Task statement |
The entries are to be given again in full. Every word must match.

Dataset excerpts |
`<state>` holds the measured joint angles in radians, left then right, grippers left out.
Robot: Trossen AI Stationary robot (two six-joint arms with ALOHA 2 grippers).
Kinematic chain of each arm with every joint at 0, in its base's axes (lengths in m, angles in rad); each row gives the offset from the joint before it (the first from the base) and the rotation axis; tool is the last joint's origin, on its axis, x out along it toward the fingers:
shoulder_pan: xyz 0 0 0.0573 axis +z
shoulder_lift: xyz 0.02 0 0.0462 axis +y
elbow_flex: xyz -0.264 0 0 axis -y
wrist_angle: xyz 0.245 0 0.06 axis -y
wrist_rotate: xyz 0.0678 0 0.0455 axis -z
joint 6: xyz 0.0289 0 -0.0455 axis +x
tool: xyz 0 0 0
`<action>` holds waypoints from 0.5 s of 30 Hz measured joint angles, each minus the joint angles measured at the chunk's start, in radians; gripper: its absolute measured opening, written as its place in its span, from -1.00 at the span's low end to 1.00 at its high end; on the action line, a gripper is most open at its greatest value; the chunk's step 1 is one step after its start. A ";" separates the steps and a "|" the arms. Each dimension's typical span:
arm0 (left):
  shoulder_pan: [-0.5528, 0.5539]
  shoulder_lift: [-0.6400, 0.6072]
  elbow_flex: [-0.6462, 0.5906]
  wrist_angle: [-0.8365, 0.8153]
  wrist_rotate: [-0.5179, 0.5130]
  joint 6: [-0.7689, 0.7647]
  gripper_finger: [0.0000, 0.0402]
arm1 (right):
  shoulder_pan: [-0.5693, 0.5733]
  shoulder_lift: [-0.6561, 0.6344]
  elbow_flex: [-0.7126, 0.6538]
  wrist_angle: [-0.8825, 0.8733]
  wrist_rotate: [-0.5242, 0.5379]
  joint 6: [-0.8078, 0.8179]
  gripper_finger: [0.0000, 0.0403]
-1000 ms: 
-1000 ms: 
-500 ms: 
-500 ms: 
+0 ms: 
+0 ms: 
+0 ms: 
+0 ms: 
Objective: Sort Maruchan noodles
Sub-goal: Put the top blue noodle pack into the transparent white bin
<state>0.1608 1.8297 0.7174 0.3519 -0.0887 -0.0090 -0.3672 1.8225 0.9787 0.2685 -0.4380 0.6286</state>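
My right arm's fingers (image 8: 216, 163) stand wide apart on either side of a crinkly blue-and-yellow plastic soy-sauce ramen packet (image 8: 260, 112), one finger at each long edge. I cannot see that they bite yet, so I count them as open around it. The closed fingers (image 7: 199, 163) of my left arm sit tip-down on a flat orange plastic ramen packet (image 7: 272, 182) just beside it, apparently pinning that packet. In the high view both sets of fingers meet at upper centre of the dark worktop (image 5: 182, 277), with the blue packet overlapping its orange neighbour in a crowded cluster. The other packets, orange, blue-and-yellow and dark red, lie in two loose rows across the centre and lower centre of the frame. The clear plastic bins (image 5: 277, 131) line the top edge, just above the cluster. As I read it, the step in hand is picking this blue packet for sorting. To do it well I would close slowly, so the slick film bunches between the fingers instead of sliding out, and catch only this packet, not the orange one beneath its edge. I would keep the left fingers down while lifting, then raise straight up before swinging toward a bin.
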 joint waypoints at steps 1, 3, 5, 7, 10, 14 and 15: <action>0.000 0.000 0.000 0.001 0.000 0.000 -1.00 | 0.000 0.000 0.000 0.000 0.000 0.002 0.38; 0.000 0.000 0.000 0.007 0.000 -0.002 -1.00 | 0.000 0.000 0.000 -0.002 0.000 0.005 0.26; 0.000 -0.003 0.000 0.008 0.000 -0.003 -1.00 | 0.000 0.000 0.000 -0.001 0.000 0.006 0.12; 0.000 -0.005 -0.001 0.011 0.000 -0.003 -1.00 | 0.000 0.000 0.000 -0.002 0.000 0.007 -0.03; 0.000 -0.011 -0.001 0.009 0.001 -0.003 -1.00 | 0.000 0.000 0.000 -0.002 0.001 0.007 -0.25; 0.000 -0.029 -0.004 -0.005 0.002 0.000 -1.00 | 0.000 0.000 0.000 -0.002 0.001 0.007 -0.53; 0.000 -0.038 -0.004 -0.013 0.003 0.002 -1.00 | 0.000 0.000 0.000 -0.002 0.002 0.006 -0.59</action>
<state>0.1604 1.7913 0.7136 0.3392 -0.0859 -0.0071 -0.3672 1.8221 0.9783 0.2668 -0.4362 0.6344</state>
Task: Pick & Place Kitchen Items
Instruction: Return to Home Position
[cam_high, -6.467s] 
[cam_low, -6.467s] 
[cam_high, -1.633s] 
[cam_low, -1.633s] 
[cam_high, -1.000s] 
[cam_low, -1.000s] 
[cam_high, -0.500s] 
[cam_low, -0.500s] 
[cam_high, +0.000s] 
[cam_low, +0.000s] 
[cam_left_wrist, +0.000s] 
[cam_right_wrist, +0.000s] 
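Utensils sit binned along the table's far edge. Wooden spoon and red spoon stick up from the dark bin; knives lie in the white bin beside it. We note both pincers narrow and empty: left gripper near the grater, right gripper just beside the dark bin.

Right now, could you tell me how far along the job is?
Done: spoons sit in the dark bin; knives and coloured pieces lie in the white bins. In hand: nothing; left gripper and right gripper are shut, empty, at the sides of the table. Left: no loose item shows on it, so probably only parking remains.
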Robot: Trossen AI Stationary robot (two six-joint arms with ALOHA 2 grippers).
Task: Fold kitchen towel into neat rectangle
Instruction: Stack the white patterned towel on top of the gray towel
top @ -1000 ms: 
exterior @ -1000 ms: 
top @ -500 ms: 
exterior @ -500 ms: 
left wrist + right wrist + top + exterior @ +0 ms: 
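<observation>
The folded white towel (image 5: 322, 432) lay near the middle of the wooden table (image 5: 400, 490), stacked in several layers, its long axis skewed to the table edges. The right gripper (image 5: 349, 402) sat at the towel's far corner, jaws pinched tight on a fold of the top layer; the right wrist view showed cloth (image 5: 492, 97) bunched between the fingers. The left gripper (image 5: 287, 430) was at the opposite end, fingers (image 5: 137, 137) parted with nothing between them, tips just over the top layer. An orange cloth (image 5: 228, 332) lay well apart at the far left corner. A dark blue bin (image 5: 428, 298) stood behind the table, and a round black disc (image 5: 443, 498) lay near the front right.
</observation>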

Exercise output |
`<state>` holds the measured joint angles in radians, left then right, grippers left out.
Robot: Trossen AI Stationary robot (two six-joint arms with ALOHA 2 grippers).
Kinematic chain of each arm with every joint at 0, in its base's axes (lengths in m, angles in rad); each row gives the offset from the joint before it (the first from the base) and the rotation axis; tool is the last joint's origin, on its axis, x out along it toward the fingers:
shoulder_pan: xyz 0 0 0.0573 axis +z
shoulder_lift: xyz 0.02 0 0.0462 axis +y
elbow_flex: xyz -0.264 0 0 axis -y
wrist_angle: xyz 0.245 0 0.06 axis -y
wrist_rotate: xyz 0.0678 0 0.0455 axis -z
joint 6: xyz 0.0289 0 -0.0455 axis +x
tool: xyz 0 0 0
`<action>` holds waypoints from 0.5 s of 30 Hz measured joint angles, each minus the joint angles measured at the chunk's start, in radians; gripper: its absolute measured opening, written as its place in its span, from -1.00 at the span's low end to 1.00 at its high end; on the action line, a gripper is most open at its greatest value; the chunk's step 1 is one step after its start. A ";" separates the steps and a "|" the arms. Each dimension's typical span:
arm0 (left):
  shoulder_pan: [-0.5528, 0.5539]
  shoulder_lift: [-0.6400, 0.6072]
  elbow_flex: [-0.6462, 0.5906]
  wrist_angle: [-0.8365, 0.8153]
  wrist_rotate: [-0.5179, 0.5130]
  joint 6: [-0.7689, 0.7647]
  gripper_finger: [0.0000, 0.0402]
arm1 (right):
  shoulder_pan: [-0.5693, 0.5733]
  shoulder_lift: [-0.6561, 0.6344]
  elbow_flex: [-0.7126, 0.6538]
  wrist_angle: [-0.8825, 0.8733]
  wrist_rotate: [-0.5242, 0.5379]
  joint 6: [-0.8078, 0.8179]
  gripper_finger: [0.0000, 0.0403]
-1000 ms: 
-1000 ms: 
-500 ms: 
-500 ms: 
+0 ms: 
+0 ms: 
+0 ms: 
+0 ms: 
Objective: Sort Maruchan noodles
Sub-goal: Put the top blue noodle pack into the transparent white bin
<state>0.1608 1.8297 0.7174 0.3519 -0.0887 -0.0090 -0.3672 1.8225 0.9787 0.2685 -0.4380 0.6286</state>
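My right arm's fingers (image 8: 216, 163) stand wide apart on either side of a crinkly blue-and-yellow plastic soy-sauce ramen packet (image 8: 260, 112), one finger at each long edge. I cannot see that they bite yet, so I count them as open around it. The closed fingers (image 7: 199, 163) of my left arm sit tip-down on a flat orange plastic ramen packet (image 7: 272, 182) just beside it, apparently pinning that packet. In the high view both sets of fingers meet at upper centre of the dark worktop (image 5: 182, 277), with the blue packet overlapping its orange neighbour in a crowded cluster. The other packets, orange, blue-and-yellow and dark red, lie in two loose rows across the centre and lower centre of the frame. The clear plastic bins (image 5: 277, 131) line the top edge, just above the cluster. As I read it, the step in hand is picking this blue packet for sorting. To do it well I would close slowly, so the slick film bunches between the fingers instead of sliding out, and catch only this packet, not the orange one beneath its edge. I would keep the left fingers down while lifting, then raise straight up before swinging toward a bin.
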 joint waypoints at steps 1, 3, 5, 7, 10, 14 and 15: <action>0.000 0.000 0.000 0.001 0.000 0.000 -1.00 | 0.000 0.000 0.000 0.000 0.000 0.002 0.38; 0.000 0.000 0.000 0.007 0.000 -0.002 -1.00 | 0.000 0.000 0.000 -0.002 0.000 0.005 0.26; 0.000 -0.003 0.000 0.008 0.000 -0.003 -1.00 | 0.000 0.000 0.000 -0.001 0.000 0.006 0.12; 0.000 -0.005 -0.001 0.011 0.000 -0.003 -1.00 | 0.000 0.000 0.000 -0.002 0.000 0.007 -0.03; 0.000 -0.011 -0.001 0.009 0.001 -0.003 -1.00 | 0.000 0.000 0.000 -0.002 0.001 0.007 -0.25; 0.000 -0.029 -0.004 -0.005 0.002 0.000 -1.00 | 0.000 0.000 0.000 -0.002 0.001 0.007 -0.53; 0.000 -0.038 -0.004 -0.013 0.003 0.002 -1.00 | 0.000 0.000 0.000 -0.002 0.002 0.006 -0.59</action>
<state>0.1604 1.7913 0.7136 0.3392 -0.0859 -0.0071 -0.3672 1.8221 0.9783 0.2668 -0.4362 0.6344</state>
Task: Pick & Place Kitchen Items
Instruction: Return to Home Position
[cam_high, -6.467s] 
[cam_low, -6.467s] 
[cam_high, -1.633s] 
[cam_low, -1.633s] 
[cam_high, -1.000s] 
[cam_low, -1.000s] 
[cam_high, -0.500s] 
[cam_low, -0.500s] 
[cam_high, +0.000s] 
[cam_low, +0.000s] 
[cam_left_wrist, +0.000s] 
[cam_right_wrist, +0.000s] 
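Utensils sit binned along the table's far edge. Wooden spoon and red spoon stick up from the dark bin; knives lie in the white bin beside it. We note both pincers narrow and empty: left gripper near the grater, right gripper just beside the dark bin.

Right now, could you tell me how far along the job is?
Done: spoons sit in the dark bin; knives and coloured pieces lie in the white bins. In hand: nothing; left gripper and right gripper are shut, empty, at the sides of the table. Left: no loose item shows on it, so probably only parking remains.
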Robot: Trossen AI Stationary robot (two six-joint arms with ALOHA 2 grippers).
Task: Fold kitchen towel into neat rectangle
Instruction: Stack the white patterned towel on top of the gray towel
top @ -1000 ms: 
exterior @ -1000 ms: 
top @ -500 ms: 
exterior @ -500 ms: 
left wrist + right wrist + top + exterior @ +0 ms: 
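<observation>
The folded white towel (image 5: 322, 432) lay near the middle of the wooden table (image 5: 400, 490), stacked in several layers, its long axis skewed to the table edges. The right gripper (image 5: 349, 402) sat at the towel's far corner, jaws pinched tight on a fold of the top layer; the right wrist view showed cloth (image 5: 492, 97) bunched between the fingers. The left gripper (image 5: 287, 430) was at the opposite end, fingers (image 5: 137, 137) parted with nothing between them, tips just over the top layer. An orange cloth (image 5: 228, 332) lay well apart at the far left corner. A dark blue bin (image 5: 428, 298) stood behind the table, and a round black disc (image 5: 443, 498) lay near the front right.
</observation>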

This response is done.